Evan was a great person. His warm heart made everyone smile, and his relentless love for Nicki Minaj was always the topic of conversation. A drug that could fit in the palm of his hand brought him to his knees and ultimately took his life.
It was not the weight of a four-thousand pound car crushing you. It was not due to stab wounds or gun-shots. It was due to addiction, a disease of the mind. Opioid addiction has taken the country by storm in the past couple of years. I remember writing an article about it the summer of 2016. Calling it a disease is controversial, since many people feel that calling it a disease takes the accountability away from people with addiction and takes the blame off them.
This is simply not the case.
I wrote an article on the science of addiction, and what it does to the brain for The Odyssey Online for URI. If there was more awareness on how opioids change your brain chemistry, people would probably have less hesitation calling it a disease.

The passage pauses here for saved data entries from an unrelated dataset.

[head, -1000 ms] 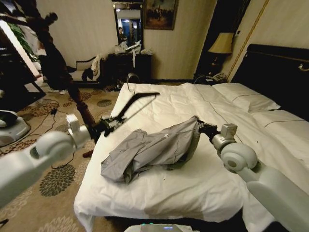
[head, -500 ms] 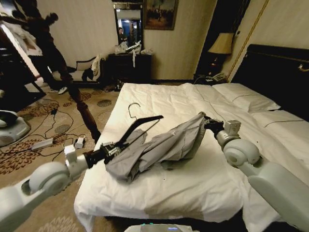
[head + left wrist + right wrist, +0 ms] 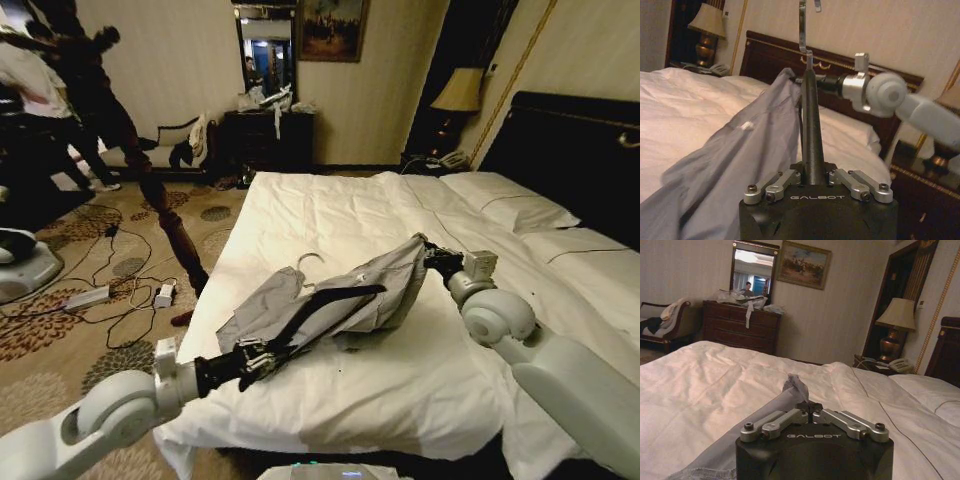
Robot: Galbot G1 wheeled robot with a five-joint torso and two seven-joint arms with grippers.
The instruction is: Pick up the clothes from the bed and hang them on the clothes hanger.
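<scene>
Item one: large double bed (image 3: 420,390) with white duvet, white pillows and tall dark headboard, occupying the centre and right of the head view. Item two: light grey, soft, wrinkled shirt-like top (image 3: 340,305) lying across the middle of the duvet, one end raised off the bedding toward the headboard side, the other end spread flat toward the bed's left edge; a small white label (image 3: 745,125) shows on its cloth in the left wrist view. Item three: black triangular hanger (image 3: 325,312) with a thin curved metal wire hook (image 3: 305,262), lying slantwise on top of the grey top, hook resting near the garment's far edge. Item four: left gripper (image 3: 255,358), low over the near left part of the bed, jaws pinched on the lower end of the black hanger; the left wrist view shows the black bar (image 3: 811,130) rising straight from between the fingers, beside the grey cloth. Item five: right gripper (image 3: 432,256), over the middle of the bed toward the pillows, jaws pinched on the raised end of the grey top; the right wrist view shows a tuft of grey fabric (image 3: 796,386) standing up from between the fingers. Item six: patterned carpet (image 3: 120,370) left of the bed, with loose cables (image 3: 120,290) lying on it
</scene>
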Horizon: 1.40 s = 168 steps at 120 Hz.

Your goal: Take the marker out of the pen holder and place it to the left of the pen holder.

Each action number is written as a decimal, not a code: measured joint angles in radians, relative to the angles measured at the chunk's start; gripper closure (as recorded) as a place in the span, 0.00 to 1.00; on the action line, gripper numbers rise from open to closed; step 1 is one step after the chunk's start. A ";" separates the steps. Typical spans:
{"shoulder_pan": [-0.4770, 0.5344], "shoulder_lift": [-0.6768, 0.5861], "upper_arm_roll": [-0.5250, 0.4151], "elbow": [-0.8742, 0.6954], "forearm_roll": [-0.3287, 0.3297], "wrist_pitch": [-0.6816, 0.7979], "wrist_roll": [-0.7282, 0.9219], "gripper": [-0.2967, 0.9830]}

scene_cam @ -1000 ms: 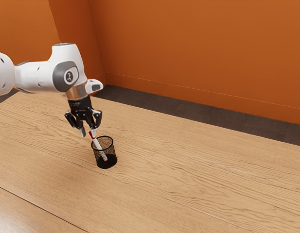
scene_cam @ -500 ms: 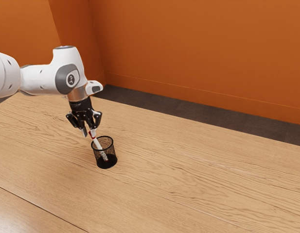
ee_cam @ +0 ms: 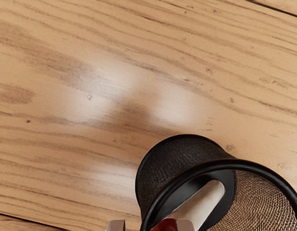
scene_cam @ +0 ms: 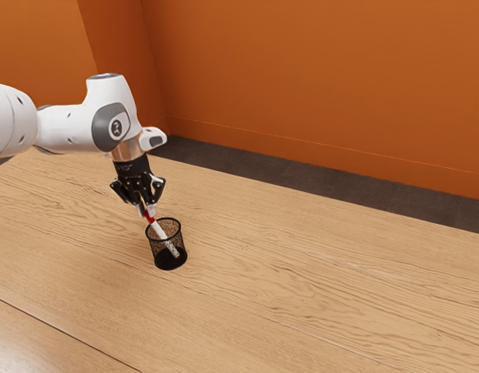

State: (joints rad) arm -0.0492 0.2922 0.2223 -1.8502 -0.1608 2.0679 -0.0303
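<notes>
Gripper (scene_cam: 147, 213) part open, nothing clamped, red end of red-and-white marker (scene_cam: 161, 232) between fingertips, white end inside black mesh pen holder (scene_cam: 171, 264).

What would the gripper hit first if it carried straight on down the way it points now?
Probably the red part of the marker, right at the gripper; just past it, likely the pen holder's rim. Exact depth is unclear.
</notes>
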 joint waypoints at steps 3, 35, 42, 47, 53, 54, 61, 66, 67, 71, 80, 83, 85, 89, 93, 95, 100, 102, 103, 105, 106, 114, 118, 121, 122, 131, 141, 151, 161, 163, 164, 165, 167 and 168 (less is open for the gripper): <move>0.000 -0.001 0.000 0.000 -0.001 0.000 0.000 0.76; 0.000 -0.040 0.000 0.000 -0.017 0.003 -0.002 0.78; 0.000 -0.053 0.000 0.000 -0.017 0.003 -0.002 0.78; 0.000 -0.064 0.000 0.000 -0.016 0.003 -0.003 0.78; 0.000 -0.079 -0.001 0.001 -0.014 0.003 -0.004 0.79; 0.000 -0.082 -0.001 0.002 -0.014 0.003 -0.004 0.79; 0.000 -0.104 0.000 0.002 -0.012 0.003 -0.005 0.79; 0.000 -0.121 0.000 0.003 -0.010 0.003 -0.006 0.80; 0.000 -0.124 0.000 0.003 -0.010 0.003 -0.006 0.80; 0.000 -0.137 0.000 0.003 -0.009 0.003 -0.007 0.80; 0.000 -0.165 0.000 0.003 -0.004 0.001 -0.008 0.80; 0.000 -0.176 0.000 0.003 0.000 0.000 -0.008 0.81; -0.003 -0.182 0.003 0.003 0.002 -0.001 -0.009 0.81; -0.008 -0.196 0.015 0.003 0.006 -0.002 -0.009 0.81; -0.009 -0.207 0.027 0.003 0.013 -0.003 -0.010 0.81; -0.008 -0.210 0.034 0.003 0.016 -0.003 -0.010 0.81; -0.002 -0.215 0.046 0.009 0.023 -0.005 -0.011 0.81; 0.001 -0.217 0.049 0.012 0.026 -0.005 -0.011 0.81; 0.003 -0.217 0.050 0.013 0.028 -0.005 -0.011 0.81; 0.005 -0.218 0.054 0.017 0.031 -0.006 -0.011 0.81; 0.005 -0.218 0.057 0.019 0.033 -0.006 -0.011 0.81; 0.008 -0.215 0.073 0.029 0.044 -0.007 -0.013 0.81; 0.008 -0.207 0.079 0.032 0.049 -0.007 -0.013 0.82; 0.006 -0.196 0.086 0.035 0.052 -0.007 -0.013 0.82; 0.005 -0.192 0.088 0.036 0.052 -0.007 -0.013 0.82; 0.004 -0.167 0.096 0.041 0.057 -0.005 -0.015 0.82; 0.000 -0.147 0.100 0.039 0.061 0.010 -0.017 0.82; 0.000 -0.134 0.107 0.024 0.065 0.053 -0.019 0.83; 0.000 -0.132 0.109 0.003 0.091 0.103 -0.027 0.83; 0.000 -0.132 0.109 0.000 0.096 0.113 -0.028 0.83; 0.001 -0.132 0.109 -0.001 0.099 0.118 -0.029 0.83; 0.000 -0.132 0.109 -0.003 0.102 0.123 -0.030 0.83; -0.001 -0.132 0.111 -0.007 0.106 0.134 -0.032 0.83; -0.001 -0.133 0.113 -0.009 0.108 0.140 -0.033 0.83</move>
State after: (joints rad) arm -0.0503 0.1597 0.3348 -1.8593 -0.0527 2.2074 -0.0633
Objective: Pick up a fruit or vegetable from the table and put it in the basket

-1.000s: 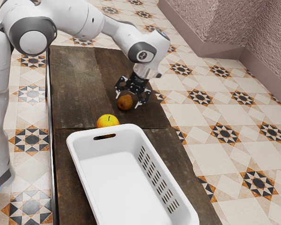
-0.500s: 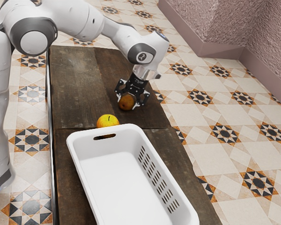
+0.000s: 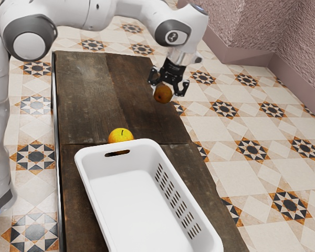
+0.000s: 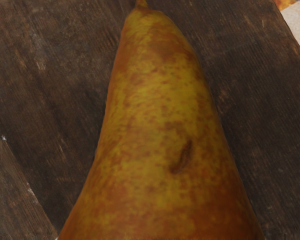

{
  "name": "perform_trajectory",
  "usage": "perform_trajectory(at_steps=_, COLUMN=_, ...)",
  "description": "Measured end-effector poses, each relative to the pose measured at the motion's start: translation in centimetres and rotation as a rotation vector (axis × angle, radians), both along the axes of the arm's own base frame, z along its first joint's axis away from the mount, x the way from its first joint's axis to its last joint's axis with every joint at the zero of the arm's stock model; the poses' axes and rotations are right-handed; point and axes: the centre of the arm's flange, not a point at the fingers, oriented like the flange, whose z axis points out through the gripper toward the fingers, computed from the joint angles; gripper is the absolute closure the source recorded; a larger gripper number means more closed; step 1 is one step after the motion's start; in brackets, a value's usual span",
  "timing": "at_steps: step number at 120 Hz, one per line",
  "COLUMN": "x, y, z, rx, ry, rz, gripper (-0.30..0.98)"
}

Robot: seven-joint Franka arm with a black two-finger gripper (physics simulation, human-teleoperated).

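My gripper (image 3: pixel 168 93) is raised above the far part of the table in the exterior view, shut on a brown pear (image 3: pixel 162 94) that hangs clear of the wood. In the wrist view the pear (image 4: pixel 160 130) is large and close, its stem pointing away from the hand. The white basket (image 3: pixel 97 197) stands on the nearer part of the table, lower in the exterior view than the gripper. A yellow apple (image 3: pixel 120 136) rests on the table just beside the basket's far end.
The dark wooden table (image 3: pixel 89 100) extends beneath the arm, with its right edge below the gripper in the exterior view. The basket's raised walls surround its hollow inside. A pinkish wall (image 3: pixel 294 42) rises beyond the tiled floor.
The fingers have closed on the pear, and my hand has lifted it off the table, upward and toward the exterior view's right. The apple and basket have stayed put.
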Motion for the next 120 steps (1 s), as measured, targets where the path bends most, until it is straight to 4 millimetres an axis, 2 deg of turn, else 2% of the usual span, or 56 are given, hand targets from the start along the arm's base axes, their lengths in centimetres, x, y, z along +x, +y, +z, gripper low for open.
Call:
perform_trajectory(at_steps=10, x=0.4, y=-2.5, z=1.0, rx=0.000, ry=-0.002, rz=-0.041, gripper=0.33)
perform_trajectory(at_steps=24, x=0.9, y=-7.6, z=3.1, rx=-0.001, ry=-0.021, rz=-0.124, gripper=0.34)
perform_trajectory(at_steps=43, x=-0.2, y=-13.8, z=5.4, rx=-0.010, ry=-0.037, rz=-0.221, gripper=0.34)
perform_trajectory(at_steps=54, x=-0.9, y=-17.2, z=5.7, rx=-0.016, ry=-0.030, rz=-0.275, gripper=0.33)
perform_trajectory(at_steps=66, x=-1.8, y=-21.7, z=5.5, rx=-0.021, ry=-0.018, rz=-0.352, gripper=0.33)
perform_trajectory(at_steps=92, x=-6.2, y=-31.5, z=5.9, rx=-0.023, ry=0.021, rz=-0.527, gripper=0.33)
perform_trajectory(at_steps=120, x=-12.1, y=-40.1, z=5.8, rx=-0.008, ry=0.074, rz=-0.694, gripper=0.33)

According to the National Institute on Drug Abuse, the number of narcan prescriptions have increased substantially, and it is being used nationwide to combat the crisis. Although the problem is getting better since more lives are being saved with Narcan, many people are still dying and it does not help that many do not fully understand addiction still, and often judge people for their substance abuse issues. I have a huge problem with this, since I knew wonderful people who had addictions. There are so many negative stereotypes associated with people with addiction, and they are just simply not true.

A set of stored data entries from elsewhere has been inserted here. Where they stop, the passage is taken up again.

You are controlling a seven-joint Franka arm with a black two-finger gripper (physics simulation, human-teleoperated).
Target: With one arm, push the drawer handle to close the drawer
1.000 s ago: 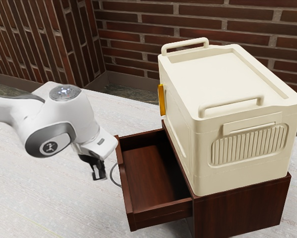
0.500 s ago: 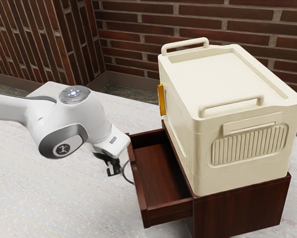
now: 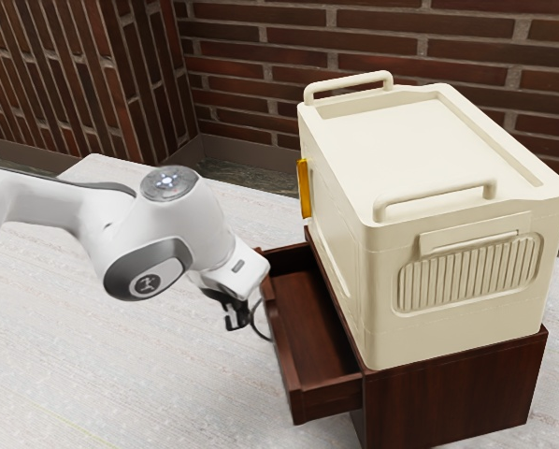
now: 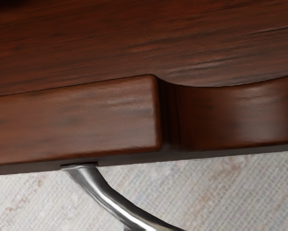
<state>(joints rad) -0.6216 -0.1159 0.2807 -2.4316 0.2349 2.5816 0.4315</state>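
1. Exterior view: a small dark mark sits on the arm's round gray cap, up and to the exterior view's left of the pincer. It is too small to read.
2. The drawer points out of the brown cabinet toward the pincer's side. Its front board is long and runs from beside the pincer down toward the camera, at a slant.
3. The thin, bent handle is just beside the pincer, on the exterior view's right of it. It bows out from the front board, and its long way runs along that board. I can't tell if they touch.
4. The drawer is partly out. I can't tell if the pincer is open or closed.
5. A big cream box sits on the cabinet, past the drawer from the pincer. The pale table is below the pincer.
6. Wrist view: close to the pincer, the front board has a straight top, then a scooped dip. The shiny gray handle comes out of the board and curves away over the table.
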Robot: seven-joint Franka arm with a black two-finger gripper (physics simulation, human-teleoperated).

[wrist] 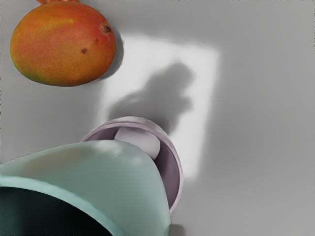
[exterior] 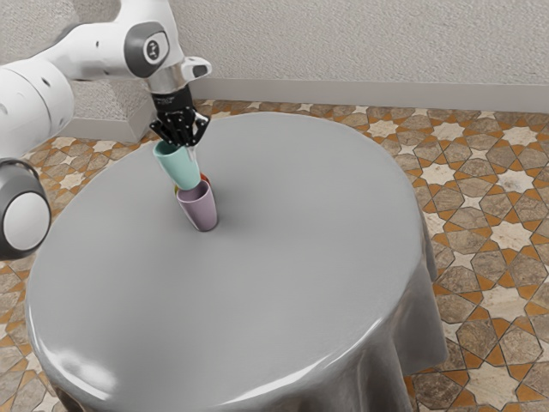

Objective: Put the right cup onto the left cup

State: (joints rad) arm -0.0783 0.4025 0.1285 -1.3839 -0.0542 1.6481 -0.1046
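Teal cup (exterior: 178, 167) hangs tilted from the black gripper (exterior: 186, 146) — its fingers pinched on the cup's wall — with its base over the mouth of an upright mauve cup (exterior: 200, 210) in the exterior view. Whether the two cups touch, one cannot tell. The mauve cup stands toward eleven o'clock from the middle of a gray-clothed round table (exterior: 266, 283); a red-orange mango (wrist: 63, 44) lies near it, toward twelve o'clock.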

New England’s opioid crisis is especially bad compared to other regions in the U.S. Many people in college experiment with drugs like alcohol, but for some, it becomes a bigger problem.
Evan left behind a loving mother and sister who would’ve done anything to help him, and did. Unfortunately, addiction is difficult to treat, but most certainly not impossible. I want people to know Evan’s story and know the horrors of addiction. It didn’t mean Evan was a bad person. Evan was one of the kindest people I knew, and I think about him every day.
The world would be a better place if people understood more about addiction as it pertains to the brain. It is not an easy thing to overcome, but it can be done. It is too late for Evan, but I want people to know that just because he was a person with addiction, that is not all he was. He is remembered for the amazing person he was. He was not perfect, but the thing about Evan was that he had never claimed to be.
If you are struggling, go to the Counseling Center located in Roosevelt Hall. They have support groups for depression and anxiety, two mental health issues that can contribute to substance abuse issues and can refer you to amazing treatment centers off-campus. Please do not hesitate to go by there and see what they are all about! The best part? The services come with your tuition – so it’s free! Your life is worth so much more than you might think.